Mike taumelt auf St. Clair zu und ich springe dazwischen. »Nein!«
Dave liegt stöhnend auf dem Boden. Mike schiebt mich zur Seite, doch St. Clair schubst ihn kräftig an die Wand und fährt ihn wütend an: »Fass sie nicht an!«
Mike ist schockiert, fängt sich aber schnell wieder. »Du bist ja krank!« Und er stürmt genau in dem Moment auf St. Clair los, als Professeur Hansen dazwischengeht und sich auf Schläge gefasst macht.
»Hey, hey, HEY ! Was ist denn hier draußen LOS ?« Unser Geschichtslehrer funkelt seinen Lieblingsschüler böse an. »Monsieur St. Clair. Zur Direktorin. SOFORT .« Dave und Mike beteuern unisono ihre Unschuld, aber Professeur Hansen schneidet ihnen das Wort ab. »Seid still oder ihr folgt Étienne.« Sie halten den Mund. St. Clair weicht meinem Blick aus und stampft wütend in Richtung Direktorin davon.
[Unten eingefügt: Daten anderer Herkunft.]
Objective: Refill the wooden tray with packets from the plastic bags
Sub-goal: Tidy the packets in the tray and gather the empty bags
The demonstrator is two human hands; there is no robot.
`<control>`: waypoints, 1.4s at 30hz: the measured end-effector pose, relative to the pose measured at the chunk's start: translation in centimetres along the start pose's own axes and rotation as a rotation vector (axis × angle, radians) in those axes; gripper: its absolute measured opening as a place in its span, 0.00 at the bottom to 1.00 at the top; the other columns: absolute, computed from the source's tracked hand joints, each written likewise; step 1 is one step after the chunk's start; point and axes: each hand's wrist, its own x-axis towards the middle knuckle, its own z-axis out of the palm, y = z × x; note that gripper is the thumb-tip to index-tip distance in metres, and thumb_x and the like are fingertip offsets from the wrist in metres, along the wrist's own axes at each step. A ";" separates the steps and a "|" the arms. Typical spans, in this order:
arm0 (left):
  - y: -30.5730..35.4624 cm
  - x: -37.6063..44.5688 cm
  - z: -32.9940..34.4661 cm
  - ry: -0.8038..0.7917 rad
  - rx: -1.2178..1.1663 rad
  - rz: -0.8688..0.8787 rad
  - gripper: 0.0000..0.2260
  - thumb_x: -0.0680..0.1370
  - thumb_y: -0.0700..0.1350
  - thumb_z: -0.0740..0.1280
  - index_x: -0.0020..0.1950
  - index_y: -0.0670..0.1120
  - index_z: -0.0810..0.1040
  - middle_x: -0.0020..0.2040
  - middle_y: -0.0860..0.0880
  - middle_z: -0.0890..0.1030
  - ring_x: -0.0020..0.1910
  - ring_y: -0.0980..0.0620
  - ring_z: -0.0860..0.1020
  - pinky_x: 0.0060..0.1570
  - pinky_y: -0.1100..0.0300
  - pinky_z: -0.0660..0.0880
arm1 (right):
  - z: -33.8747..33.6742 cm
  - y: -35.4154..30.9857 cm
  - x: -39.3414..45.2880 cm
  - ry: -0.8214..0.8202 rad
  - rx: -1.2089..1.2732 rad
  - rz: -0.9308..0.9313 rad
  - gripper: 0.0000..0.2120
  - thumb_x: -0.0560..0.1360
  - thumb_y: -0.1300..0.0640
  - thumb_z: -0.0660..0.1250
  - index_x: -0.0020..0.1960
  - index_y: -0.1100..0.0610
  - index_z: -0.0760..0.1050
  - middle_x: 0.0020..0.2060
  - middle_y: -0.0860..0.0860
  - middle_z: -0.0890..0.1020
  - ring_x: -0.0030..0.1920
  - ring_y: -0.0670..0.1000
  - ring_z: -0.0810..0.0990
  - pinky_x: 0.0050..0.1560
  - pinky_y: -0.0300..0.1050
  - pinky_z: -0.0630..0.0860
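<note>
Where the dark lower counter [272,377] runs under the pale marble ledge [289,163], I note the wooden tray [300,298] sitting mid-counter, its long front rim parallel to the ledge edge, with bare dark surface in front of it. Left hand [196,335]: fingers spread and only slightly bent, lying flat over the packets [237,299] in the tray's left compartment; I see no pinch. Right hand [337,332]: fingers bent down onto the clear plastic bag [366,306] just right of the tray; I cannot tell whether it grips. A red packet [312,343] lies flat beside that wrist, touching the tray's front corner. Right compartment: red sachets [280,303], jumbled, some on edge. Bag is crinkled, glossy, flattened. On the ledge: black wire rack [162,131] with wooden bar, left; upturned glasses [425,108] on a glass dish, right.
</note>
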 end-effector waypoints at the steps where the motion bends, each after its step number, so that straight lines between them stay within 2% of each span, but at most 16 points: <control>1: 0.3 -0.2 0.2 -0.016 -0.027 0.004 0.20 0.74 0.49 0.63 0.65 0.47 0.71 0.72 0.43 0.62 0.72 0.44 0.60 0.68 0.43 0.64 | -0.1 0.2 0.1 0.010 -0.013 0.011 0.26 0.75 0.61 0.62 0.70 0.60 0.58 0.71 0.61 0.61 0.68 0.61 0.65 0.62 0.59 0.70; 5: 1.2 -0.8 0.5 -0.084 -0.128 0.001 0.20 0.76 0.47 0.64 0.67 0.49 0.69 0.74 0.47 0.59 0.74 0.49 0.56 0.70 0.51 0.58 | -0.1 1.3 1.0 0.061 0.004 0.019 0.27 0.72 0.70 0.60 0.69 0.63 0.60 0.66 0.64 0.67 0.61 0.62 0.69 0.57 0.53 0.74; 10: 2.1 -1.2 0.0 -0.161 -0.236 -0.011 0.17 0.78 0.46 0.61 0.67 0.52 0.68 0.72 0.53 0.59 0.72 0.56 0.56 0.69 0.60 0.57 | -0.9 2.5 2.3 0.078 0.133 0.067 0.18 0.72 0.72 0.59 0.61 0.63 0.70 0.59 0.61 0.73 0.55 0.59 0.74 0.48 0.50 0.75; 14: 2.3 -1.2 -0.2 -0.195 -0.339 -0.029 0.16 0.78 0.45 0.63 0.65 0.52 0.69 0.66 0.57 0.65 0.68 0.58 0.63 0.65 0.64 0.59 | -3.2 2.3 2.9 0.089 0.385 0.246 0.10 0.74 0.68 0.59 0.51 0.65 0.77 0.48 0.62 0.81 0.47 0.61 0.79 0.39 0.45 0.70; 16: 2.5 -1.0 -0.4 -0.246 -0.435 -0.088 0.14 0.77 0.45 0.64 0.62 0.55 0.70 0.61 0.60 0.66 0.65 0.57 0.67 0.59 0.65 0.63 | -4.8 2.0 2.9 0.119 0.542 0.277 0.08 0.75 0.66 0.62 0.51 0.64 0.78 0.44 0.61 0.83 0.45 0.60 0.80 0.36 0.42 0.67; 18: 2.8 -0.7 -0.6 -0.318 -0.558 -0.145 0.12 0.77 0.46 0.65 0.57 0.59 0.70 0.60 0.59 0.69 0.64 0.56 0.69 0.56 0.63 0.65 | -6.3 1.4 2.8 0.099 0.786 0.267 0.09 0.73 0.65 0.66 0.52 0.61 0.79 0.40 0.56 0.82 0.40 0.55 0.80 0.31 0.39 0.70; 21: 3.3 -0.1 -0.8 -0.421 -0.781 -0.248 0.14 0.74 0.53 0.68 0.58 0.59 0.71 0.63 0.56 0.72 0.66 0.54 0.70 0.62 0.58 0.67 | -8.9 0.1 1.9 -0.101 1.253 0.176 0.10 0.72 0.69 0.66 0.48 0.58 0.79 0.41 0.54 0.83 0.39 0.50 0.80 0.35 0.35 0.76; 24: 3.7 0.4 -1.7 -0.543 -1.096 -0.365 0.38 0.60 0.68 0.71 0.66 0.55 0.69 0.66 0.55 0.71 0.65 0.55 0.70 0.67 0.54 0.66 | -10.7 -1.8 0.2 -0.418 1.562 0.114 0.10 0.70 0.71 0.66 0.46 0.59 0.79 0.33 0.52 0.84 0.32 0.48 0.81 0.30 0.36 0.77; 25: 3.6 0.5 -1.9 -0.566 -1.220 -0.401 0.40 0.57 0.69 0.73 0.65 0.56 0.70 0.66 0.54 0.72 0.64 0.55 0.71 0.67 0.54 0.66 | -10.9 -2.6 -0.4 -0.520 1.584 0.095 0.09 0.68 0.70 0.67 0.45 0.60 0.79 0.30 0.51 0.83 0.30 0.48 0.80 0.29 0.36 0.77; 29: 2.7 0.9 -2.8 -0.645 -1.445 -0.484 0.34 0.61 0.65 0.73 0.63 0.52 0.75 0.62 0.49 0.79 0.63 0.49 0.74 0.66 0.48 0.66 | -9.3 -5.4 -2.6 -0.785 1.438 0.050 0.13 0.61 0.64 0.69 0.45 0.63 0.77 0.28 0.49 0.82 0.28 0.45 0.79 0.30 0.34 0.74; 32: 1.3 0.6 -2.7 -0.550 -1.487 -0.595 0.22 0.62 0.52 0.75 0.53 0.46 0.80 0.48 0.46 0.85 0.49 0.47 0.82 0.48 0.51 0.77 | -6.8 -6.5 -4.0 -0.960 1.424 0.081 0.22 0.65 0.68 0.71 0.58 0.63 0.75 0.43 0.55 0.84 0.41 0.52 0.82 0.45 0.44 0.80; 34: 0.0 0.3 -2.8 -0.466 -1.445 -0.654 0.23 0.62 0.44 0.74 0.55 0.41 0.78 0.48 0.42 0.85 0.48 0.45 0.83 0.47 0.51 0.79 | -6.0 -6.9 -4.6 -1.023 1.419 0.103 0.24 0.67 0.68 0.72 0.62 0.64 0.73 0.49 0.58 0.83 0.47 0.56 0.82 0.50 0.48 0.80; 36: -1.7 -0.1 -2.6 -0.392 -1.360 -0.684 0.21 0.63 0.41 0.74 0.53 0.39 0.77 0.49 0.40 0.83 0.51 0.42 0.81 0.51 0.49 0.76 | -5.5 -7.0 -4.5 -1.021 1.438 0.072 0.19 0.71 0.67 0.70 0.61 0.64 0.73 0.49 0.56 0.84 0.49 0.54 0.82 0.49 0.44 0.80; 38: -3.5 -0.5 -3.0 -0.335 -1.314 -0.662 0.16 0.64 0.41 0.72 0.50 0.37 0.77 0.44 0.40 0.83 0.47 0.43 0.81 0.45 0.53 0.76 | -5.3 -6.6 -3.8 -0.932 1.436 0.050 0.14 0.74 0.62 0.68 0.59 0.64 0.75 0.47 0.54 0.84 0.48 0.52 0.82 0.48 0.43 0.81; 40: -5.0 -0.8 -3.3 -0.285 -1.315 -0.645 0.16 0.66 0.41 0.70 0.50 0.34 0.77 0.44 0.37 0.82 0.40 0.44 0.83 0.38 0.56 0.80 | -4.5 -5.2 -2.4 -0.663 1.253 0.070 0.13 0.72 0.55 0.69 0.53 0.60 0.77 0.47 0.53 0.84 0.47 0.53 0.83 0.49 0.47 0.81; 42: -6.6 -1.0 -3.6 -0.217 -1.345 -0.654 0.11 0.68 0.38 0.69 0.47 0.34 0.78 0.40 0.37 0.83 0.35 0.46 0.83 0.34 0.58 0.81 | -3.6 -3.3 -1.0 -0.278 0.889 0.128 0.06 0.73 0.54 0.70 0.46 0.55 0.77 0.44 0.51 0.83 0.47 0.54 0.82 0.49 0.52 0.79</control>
»Alles okay mit dir?«, fragt mich Professeur Hansen. »Hat dir einer von diesen Trotteln etwas getan?«
Ich stehe noch unter Schock. »St. Clair hat mich verteidigt. Es … Es war nicht seine Schuld.«
»Wir verteidigen nicht mit Fäusten an dieser Schule. Das weißt du.« Er wirft mir noch einen gequälten Blick zu und geht dann nach unten, um St. Clair im Sprechzimmer der Direktorin zu treffen.
Was ist da eigentlich gerade passiert? Ich meine, ich weiß natürlich, was vorgefallen ist, aber was hat es zu bedeuten? Heißt das, dass St. Clair mich nicht hasst? Ein kleiner Hoffnungsschimmer macht sich breit, auch wenn St. Clair möglicherweise einfach Dave und Mike noch mehr hasst als mich. Bis zum Unterrichtsende sehe ich ihn nicht mehr, aber als ich zum Nachsitzen erscheine, sitzt er bereits in der letzten Reihe.
Er sieht geschafft aus. Wahrscheinlich ist er schon den ganzen Nachmittag hier. Der professeur , der heute Aufsicht hat, ist noch nicht da, also sind wir allein. Ich setze mich auf meinen üblichen Platz – es ist schon traurig, dass ich so etwas habe – am anderen Ende des Zimmers. St. Clair betrachtet seine Hände.